Well bully for the blue weapons, then. "Blue?" Bucky repeated dubiously; who the hell would paint their weapons blue? "Are they partisans? Or Russians?—Sind sie Russkies?"
"Nein!" the Nazi kid insisted. "Nicht Partisan, nicht Sowjeten—Hydra, der wissenschaftliche Teil dem Fuhrers Schutzstaffel. Sie kampfen ihren eigenen Krieg, und die Waffen die sie haben—die werden nicht nur uns toten, sondern euch auch—sie werden uns alle toten!"
Bucky frowned, trying to put this together—but Steve was tugging at his arm, muttering, "We've got to move—hurry—now, Buck—" and a second later, Bucky felt the ground rumble under his feet and the hair on the back of his neck stood up the way it did when the shelling was about to start—and them this far out of cover. Bucky yelled, "Incoming!" and took off at a run toward the line of Allied foxholes, dragging the shocked Nazi kid with him. Dum Dum and Gabe were right behind them—and the first shell exploded with a boom not 20 feet ahead of them, sending the ground flying up in sprays of dirt and rocks and knocking them all sideways.
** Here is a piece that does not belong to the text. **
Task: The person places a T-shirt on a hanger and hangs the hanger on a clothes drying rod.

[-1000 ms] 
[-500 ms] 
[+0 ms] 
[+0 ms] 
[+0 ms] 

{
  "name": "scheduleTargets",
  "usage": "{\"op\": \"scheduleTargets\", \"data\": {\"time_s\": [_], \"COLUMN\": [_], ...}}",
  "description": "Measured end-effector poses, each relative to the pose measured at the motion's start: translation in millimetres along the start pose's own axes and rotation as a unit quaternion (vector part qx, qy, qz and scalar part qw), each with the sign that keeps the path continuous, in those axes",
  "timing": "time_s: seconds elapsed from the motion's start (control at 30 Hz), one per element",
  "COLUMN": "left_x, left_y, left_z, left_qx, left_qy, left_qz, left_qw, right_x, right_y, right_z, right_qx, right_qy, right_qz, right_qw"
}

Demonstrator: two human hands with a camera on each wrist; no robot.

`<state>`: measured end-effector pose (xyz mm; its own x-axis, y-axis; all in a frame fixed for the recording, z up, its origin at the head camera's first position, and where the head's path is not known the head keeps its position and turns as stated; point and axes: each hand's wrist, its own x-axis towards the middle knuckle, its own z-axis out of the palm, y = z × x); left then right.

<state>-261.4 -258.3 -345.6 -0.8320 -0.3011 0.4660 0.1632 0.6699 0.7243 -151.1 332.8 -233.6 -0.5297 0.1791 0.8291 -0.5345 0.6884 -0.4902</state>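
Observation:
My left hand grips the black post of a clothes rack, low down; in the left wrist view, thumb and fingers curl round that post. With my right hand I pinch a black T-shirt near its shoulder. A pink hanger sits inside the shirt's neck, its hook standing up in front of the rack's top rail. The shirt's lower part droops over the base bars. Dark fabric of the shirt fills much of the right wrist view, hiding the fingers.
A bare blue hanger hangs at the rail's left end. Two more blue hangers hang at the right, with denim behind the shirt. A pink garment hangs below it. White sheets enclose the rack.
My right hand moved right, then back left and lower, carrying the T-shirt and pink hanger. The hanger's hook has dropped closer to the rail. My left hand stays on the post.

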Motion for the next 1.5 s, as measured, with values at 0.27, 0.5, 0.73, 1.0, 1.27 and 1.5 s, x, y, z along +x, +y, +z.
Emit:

"Up!" Bucky screamed, lurching up and grabbing the German kid by the collar. "Get up! Move, move!" and then they were all running, ducking, dodging and weaving toward the Allied line. When they got close, Bucky shouted for all he was worth, nearly shredding his voice, "Barnes approaching! Hold your fire! Hold your God damned—" because passwords were for suckers: nobody ever remember the password, and even if you did, the other guy would have forgotten it, or the password would have been changed, and you'd end up yelling, "Jesus Christ, don't shoot me—I'm from Brooklyn!" which was as good as a password anyway.
They flung themselves into the nearest foxhole to the vast surprise of the guys who were already in it: two other members of the 107th whose real names Bucky couldn't remember, but who everybody called Mutt and Jeff. "Barnes!" Bucky gasped, identifying himself. "I'm with Dugan and Jones—and this kid's a Nazi, he's—" our prisoner, he was going to say, except for the deafening shriek of an incoming shell. They all fell down and took cover before the blast hit.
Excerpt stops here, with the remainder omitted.